The designer/engineer and programmer need to understand their domain and use the best programming types for the problem**. There are issues with this,*** but providers can use it to split the difference if they consumer of the library isn’t principled. Declare the parameter as an Iterator rather than a Seq (or worse, List, …). The advantage is the consumer can create an iterator if they know the collection is big or just pass in the collection if it isn’t. It still requires some design introspection, but that can happen latter in the implementation. As Seq are not guaranteed to end, the consumer needs to understand that detail to assure the call/dispatch will return. Knowing the O and size of the collection is just a finer distinction.

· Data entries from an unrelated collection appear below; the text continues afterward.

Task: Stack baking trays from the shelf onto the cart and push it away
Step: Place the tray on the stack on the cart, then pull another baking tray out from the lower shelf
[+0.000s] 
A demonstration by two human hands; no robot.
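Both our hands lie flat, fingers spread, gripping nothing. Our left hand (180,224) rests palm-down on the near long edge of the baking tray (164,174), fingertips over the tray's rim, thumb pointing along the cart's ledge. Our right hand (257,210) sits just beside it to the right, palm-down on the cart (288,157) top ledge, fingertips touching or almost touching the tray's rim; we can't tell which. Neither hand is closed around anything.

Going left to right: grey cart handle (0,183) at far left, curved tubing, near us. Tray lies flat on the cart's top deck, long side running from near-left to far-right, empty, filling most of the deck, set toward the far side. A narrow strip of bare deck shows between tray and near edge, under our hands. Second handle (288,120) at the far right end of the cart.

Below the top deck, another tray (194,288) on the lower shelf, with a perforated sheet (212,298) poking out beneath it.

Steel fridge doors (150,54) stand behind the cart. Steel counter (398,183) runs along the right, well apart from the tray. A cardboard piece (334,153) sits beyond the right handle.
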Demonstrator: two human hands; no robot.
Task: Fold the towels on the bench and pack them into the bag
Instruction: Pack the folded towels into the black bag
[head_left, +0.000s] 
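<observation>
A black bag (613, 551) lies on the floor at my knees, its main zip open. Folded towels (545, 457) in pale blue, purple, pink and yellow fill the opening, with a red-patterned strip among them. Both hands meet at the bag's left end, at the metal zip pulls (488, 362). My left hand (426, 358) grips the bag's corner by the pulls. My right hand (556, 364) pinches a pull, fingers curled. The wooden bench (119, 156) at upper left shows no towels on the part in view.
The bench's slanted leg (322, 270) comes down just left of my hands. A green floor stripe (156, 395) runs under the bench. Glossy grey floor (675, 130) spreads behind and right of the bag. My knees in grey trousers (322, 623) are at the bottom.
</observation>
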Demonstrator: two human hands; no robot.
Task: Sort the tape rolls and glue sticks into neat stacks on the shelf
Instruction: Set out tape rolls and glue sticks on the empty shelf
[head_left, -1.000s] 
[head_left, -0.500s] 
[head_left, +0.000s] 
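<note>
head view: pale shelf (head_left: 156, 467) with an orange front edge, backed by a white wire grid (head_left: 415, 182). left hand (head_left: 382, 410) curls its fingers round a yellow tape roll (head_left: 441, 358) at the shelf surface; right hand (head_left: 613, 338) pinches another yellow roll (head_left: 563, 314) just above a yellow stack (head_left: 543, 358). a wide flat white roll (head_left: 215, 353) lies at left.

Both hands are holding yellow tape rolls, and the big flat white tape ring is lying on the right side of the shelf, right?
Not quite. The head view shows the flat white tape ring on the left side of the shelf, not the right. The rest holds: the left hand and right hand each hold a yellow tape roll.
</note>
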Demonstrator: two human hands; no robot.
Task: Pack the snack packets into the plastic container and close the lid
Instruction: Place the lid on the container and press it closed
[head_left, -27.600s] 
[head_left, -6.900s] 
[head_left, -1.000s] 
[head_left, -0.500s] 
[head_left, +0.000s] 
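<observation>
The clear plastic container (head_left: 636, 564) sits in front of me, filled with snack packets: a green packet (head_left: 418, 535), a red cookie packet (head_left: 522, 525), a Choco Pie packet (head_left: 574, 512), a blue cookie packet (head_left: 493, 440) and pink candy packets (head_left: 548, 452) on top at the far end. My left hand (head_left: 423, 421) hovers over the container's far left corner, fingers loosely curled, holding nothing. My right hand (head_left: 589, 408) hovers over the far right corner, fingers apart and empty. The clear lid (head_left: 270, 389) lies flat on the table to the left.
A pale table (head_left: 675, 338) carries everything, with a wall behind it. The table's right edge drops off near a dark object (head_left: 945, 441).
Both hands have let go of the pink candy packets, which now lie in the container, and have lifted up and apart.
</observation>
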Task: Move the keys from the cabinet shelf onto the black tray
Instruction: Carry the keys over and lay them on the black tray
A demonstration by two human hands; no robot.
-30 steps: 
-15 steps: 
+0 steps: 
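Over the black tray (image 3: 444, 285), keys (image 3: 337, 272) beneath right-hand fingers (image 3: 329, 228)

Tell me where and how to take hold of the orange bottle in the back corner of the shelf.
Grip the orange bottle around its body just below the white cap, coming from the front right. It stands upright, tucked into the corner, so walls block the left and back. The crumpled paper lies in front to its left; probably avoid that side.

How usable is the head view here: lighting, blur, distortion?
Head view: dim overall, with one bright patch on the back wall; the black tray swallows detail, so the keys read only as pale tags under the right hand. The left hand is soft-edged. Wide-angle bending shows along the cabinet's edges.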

** The only collection types are Seq, Map, Set, (or the multi-x versions of map & set). Other than that, its all implementation. We wouldn’t be having this conversation if this wasn’t true.

*** Creating an iterator (stateful) isn’t non-fp any more than are for-comprehensions (for sequences). The program either uses implicit state (the stack, tail for tail recursion) or explicit state (iterator). In both cases, the state must be local exclusively to the library and allow no side effect. A single next within the loop is referentially transparent.

The types Set and Map are not ordered by definition (in mathematics). The contract of the library is “order is not relevant. The contract of any of the types is “halting is not is not assumed.”

plokhotnyuk · July 17, 2019, 7:34pm

I would add that performance of List instantiation is getting worse in Scala 2.13.0:

tyohDeveloper · July 30, 2019, 7:10pm

I don’t have any real idea why. The language people had to pick one, and they picked List. For the typical array in non-numeric codes, it doesn’t really matter. All small collections are close enough. If I am writing numeric codes, I know what I need to optimize and won’t use the generic constructors. For things like the integer tensors should be using tulles, bitsets, or something like that.

It would take more work, but a similar fixed structure could optimize most codes based on the # of elements in the constructor (e.g. Tuple[2] for Seq). But the advantages wouldn’t be much for most codes anyway.

A general principle is premature optimization is the root of all evil. Unless you absolutely know there is a problem, try not to care. If you know there is a structure that will make a huge difference, choose that.